__WHAT YOU NEED TO DO__.
When the line containing "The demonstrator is" is found in the data below, copy it and each line after it through the line containing "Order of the", exactly and with no others.

__MATERIAL PROVIDED__.
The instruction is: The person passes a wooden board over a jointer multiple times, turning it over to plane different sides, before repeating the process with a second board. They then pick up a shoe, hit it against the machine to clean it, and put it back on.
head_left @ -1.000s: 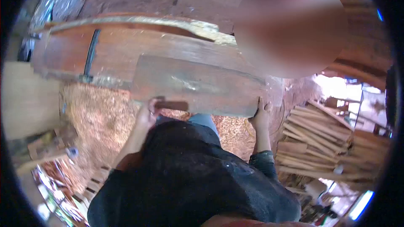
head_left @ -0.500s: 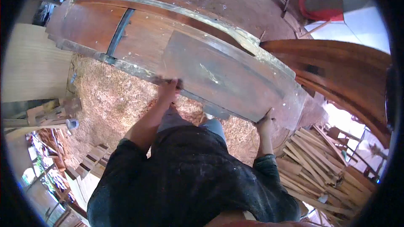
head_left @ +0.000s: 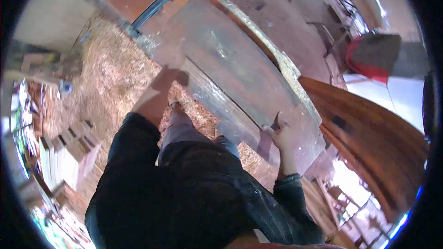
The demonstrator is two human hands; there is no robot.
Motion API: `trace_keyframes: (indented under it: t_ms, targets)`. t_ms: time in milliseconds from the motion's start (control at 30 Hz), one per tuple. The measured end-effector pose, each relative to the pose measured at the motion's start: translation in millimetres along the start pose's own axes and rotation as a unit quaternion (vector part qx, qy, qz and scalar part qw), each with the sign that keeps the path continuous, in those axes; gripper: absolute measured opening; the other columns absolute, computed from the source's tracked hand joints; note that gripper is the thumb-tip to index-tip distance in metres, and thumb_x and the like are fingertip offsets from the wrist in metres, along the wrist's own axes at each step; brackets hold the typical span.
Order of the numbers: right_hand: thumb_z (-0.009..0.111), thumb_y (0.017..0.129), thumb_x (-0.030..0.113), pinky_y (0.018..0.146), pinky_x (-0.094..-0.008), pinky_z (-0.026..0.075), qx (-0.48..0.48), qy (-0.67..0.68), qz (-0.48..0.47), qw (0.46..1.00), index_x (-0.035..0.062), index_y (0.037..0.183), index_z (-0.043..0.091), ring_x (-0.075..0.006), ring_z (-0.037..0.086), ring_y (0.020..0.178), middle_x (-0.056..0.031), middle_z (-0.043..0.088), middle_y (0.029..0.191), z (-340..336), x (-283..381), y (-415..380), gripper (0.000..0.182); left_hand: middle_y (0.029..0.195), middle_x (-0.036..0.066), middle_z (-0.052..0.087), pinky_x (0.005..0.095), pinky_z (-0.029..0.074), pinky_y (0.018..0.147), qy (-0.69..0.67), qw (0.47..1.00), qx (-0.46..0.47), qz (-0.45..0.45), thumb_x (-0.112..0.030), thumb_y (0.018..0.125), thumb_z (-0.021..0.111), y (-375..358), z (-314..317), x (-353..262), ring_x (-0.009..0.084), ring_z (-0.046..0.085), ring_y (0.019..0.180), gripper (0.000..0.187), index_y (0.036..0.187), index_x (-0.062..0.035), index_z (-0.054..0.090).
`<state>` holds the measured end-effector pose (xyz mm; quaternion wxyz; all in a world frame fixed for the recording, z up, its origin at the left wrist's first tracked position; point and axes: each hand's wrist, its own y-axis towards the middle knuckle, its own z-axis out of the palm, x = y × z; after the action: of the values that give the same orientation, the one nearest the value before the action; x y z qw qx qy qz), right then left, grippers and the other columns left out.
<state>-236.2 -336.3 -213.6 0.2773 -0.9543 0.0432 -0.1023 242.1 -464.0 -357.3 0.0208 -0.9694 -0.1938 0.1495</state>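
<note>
A long dark wooden panel point(head_left: 230, 60) lies flat on the workbench point(head_left: 217, 99), with pale scuff marks on its face. Along its near side a strip of worn bench top shows. My right hand point(head_left: 280, 131) is at the panel's near right edge, thumb and fingers spread against it. Near the panel's left part, my left hand point(head_left: 170, 62) reaches over the bench edge; motion smears its fingers. A dark strip point(head_left: 157, 7) crosses the bench to the left of the panel.
A curved reddish-brown wooden piece point(head_left: 360, 133) stands to the right. Wood shavings point(head_left: 110, 74) cover the floor at the left, near stacked wood blocks point(head_left: 69, 152). A red and dark chair point(head_left: 374, 57) is at the far right. Behind the panel runs a pale-edged board point(head_left: 244, 23).
The panel has shifted away from the bench's near edge, baring a strip of bench top. My right hand has come up onto the bench. The view has turned.
</note>
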Motion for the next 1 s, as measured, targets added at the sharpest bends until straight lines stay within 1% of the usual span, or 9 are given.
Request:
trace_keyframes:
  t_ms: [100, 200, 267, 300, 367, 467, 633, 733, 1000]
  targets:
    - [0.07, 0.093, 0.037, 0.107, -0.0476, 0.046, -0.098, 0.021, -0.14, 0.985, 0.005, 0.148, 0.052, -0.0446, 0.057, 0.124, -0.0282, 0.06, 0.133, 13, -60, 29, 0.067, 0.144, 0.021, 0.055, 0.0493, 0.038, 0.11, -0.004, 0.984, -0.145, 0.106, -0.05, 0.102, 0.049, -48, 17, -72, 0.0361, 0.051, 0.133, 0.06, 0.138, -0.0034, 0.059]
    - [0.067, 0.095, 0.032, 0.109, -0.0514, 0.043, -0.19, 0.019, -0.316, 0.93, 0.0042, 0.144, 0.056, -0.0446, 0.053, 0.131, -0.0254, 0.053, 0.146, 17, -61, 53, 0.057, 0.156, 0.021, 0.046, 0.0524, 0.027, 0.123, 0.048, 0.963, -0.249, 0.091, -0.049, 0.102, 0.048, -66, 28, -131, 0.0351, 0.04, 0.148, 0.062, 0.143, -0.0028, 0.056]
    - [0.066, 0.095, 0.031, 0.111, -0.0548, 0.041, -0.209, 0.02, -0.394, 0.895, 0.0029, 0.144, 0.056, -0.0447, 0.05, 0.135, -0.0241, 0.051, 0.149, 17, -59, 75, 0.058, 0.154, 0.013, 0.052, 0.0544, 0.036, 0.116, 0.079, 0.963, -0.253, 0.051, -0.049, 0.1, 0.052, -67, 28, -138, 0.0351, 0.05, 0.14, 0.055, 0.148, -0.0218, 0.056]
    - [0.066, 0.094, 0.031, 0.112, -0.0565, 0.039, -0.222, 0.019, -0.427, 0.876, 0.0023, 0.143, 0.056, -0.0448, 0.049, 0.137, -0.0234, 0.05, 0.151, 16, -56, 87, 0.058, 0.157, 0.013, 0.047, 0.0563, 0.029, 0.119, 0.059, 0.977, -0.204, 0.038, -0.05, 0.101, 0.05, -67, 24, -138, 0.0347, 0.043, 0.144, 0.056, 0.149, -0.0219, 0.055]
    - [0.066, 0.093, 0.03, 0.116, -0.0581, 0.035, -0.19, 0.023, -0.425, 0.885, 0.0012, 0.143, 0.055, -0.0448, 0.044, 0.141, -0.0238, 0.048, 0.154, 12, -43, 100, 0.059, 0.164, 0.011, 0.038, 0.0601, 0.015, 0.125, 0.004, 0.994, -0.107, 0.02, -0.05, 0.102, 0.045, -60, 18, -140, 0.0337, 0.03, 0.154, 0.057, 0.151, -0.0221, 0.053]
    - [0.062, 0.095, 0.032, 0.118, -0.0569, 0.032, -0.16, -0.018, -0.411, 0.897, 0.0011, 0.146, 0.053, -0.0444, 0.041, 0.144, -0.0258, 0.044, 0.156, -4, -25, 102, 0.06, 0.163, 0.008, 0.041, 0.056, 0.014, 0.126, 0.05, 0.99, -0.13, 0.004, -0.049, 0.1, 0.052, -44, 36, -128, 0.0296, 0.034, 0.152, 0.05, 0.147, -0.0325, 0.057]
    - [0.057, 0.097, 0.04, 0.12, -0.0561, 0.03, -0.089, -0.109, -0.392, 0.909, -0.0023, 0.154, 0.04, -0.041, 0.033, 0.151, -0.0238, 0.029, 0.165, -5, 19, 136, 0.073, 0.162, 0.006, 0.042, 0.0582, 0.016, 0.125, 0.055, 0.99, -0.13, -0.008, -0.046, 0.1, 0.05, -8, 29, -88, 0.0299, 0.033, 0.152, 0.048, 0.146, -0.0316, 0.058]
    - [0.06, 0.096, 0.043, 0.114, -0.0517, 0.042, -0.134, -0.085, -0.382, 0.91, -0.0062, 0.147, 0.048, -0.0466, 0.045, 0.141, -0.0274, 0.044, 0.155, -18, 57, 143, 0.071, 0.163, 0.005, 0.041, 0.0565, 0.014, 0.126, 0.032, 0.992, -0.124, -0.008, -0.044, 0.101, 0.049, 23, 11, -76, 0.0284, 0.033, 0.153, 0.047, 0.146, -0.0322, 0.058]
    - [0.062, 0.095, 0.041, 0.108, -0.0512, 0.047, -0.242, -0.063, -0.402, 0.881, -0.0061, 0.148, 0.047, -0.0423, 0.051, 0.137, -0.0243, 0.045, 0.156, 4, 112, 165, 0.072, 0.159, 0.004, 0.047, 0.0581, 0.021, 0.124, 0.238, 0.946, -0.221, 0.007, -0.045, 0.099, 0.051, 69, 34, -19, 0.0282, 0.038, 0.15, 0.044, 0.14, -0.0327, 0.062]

__EXERCISE ANSWER__.
The demonstrator is two human hands; there is no robot.
Motion API: `trace_keyframes: (indented under it: t_ms, targets)`. t_ms: time in milliseconds from the motion's start (control at 30 Hz), one per tuple. The measured end-effector pose, each relative to the pose measured at the motion's start: translation in millimetres along the start pose's own axes and rotation as a unit quaternion (vector part qx, qy, qz and scalar part qw), each with the sign that keeps the path continuous, in those axes; gripper: absolute measured opening; the other columns absolute, computed from the source's tracked hand joints; note that gripper is the thumb-tip to index-tip distance in metres, and thumb_x and the like are fingertip offsets from the wrist in metres, along the wrist's own axes at each step; brackets hold the typical span.
Order of the numbers: right_hand: thumb_z (-0.009..0.111), thumb_y (0.017..0.129), thumb_x (-0.030..0.113), pinky_y (0.018..0.146), pinky_x (-0.094..-0.008), pinky_z (-0.026..0.075), qx (-0.48..0.48), qy (-0.67..0.68), qz (-0.48..0.47), qw (0.46..1.00), index_x (-0.035..0.062), index_y (0.037..0.183), index_z (-0.043..0.091), ring_x (-0.075..0.006), ring_z (-0.037..0.086), ring_y (0.020..0.178), middle_x (-0.056..0.031), middle_z (-0.043..0.088), middle_y (0.029..0.191), z (-340..336), x (-283..381), y (-415..380), gripper (0.000..0.182); left_hand: middle_y (0.029..0.195), middle_x (-0.036..0.066), middle_z (-0.052..0.087), pinky_x (0.005..0.095), pinky_z (-0.029..0.074), pinky_y (0.018..0.147), qy (-0.69..0.67), qw (0.47..1.00), qx (-0.46..0.47), qz (-0.45..0.45), thumb_x (-0.112..0.030), thumb_y (0.018..0.125), thumb_z (-0.021..0.111), y (-375..358), z (-314..317), x (-353..262), ring_x (-0.009..0.084), ring_z (-0.046..0.085), ring_y (0.019..0.180), gripper (0.000..0.187), index_y (0.036..0.187), index_x (-0.062..0.035), index_z (-0.054..0.090).

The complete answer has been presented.